Aim of the exercise: Starting at the line below holding "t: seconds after" and stopping at the line holding "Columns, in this", print every line exactly, both ends included, and leave the rest out.

Dataset excerpt:
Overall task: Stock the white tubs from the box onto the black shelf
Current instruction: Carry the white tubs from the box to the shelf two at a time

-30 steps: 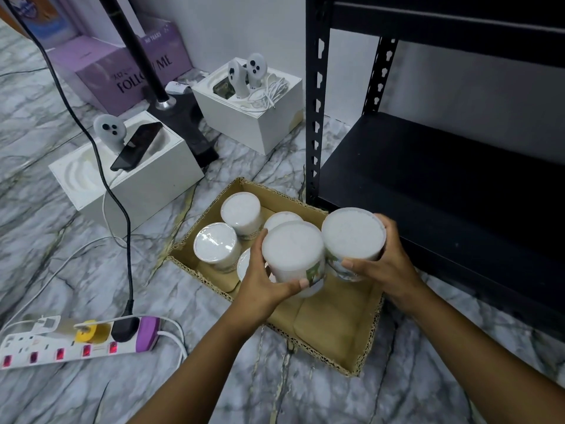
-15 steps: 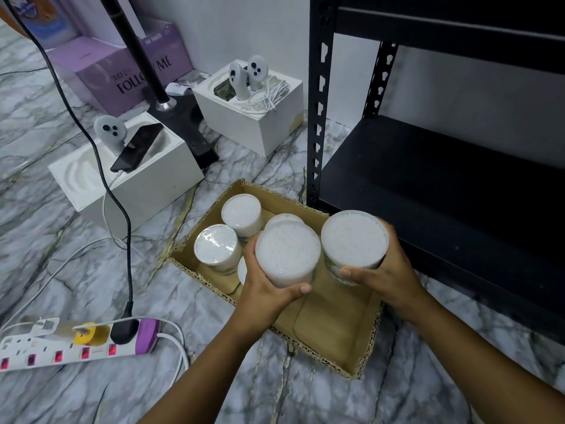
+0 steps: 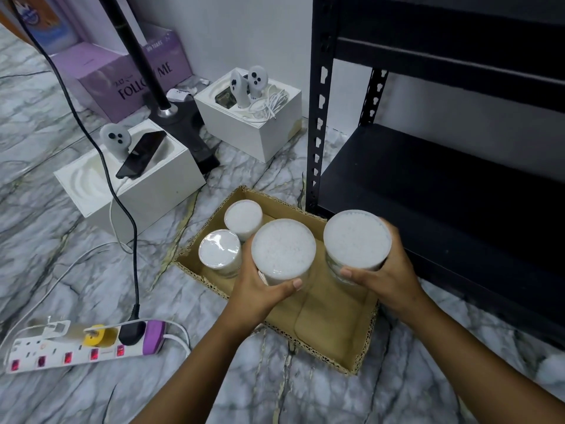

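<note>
A: What is sitting at nine o'clock?

B: Two round white plastic tubs (image 3: 219, 250) are waiting in the shallow brown cardboard box (image 3: 333, 325); more may be hiding.

A: And the hands?

B: The left hand (image 3: 260, 289) is curling round a white tub (image 3: 282, 250). The right hand (image 3: 388, 280) is clasping another tub (image 3: 357, 238) toward three o'clock, where the black metal shelf (image 3: 428, 185) is showing no tubs yet.

Two white tubs (image 3: 283, 250) (image 3: 357, 238) are held upright above the cardboard box (image 3: 330, 316); two more tubs (image 3: 219, 251) (image 3: 243, 216) stand at its ten o'clock corner; the black shelf (image 3: 428, 191) lies at two o'clock.
</note>
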Motion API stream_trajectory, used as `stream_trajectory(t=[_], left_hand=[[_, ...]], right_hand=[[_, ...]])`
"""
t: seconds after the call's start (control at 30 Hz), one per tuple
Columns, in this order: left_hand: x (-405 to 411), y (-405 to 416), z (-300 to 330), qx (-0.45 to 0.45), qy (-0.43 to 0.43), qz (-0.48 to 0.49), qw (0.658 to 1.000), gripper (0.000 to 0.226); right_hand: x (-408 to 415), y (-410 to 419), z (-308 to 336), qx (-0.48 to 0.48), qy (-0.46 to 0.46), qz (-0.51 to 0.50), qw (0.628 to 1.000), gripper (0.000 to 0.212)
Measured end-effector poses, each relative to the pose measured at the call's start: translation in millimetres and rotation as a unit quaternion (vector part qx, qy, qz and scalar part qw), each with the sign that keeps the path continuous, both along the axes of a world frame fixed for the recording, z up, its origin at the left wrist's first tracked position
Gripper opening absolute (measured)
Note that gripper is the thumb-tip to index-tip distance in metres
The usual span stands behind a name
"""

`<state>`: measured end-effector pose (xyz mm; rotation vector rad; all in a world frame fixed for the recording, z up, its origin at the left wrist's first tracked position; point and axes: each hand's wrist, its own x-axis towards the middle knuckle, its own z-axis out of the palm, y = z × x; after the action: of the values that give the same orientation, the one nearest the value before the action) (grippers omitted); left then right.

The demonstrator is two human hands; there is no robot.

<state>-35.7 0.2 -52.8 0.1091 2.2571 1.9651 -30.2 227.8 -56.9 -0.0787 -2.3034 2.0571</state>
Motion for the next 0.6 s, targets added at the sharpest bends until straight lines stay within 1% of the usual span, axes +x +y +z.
stream_trajectory(t=[0.17,0.27,0.37,0.6], left_hand=[[8.6,-5.1,56.7,-0.022,-0.018,0.003,1.000,0.092],[14.5,-10.0,107.8,-0.041,-0.015,0.009,0.999,0.098],[21.9,-15.9,163.2,-0.043,-0.021,0.006,0.999,0.106],[43.7,-17.2,298.9,-0.036,-0.034,0.016,0.999,0.093]], right_hand=[[11.8,-8.3,59.1,0.002,-0.010,-0.018,1.000,0.094],[19.5,-12.4,106.6,0.007,-0.017,-0.024,1.000,0.097],[26.7,-15.3,160.8,0.008,-0.023,-0.033,0.999,0.095],[45.9,-19.1,294.9,0.009,-0.025,-0.029,0.999,0.093]])
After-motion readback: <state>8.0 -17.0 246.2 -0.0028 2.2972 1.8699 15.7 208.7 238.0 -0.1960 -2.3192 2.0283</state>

Solution to the problem:
t: seconds after the call's start (control at 30 Hz), one per tuple
Columns, in this order: left_hand: x (-405 to 411), y (-405 to 416), z (-300 to 330), qx (-0.45 to 0.45), qy (-0.43 to 0.43), qz (-0.48 to 0.49), qw (0.658 to 1.000), gripper (0.000 to 0.226); right_hand: x (-408 to 415), y (-410 to 419), z (-308 to 336), qx (-0.48 to 0.48), qy (-0.46 to 0.46), qz (-0.51 to 0.50), qw (0.628 to 1.000), gripper (0.000 to 0.212)

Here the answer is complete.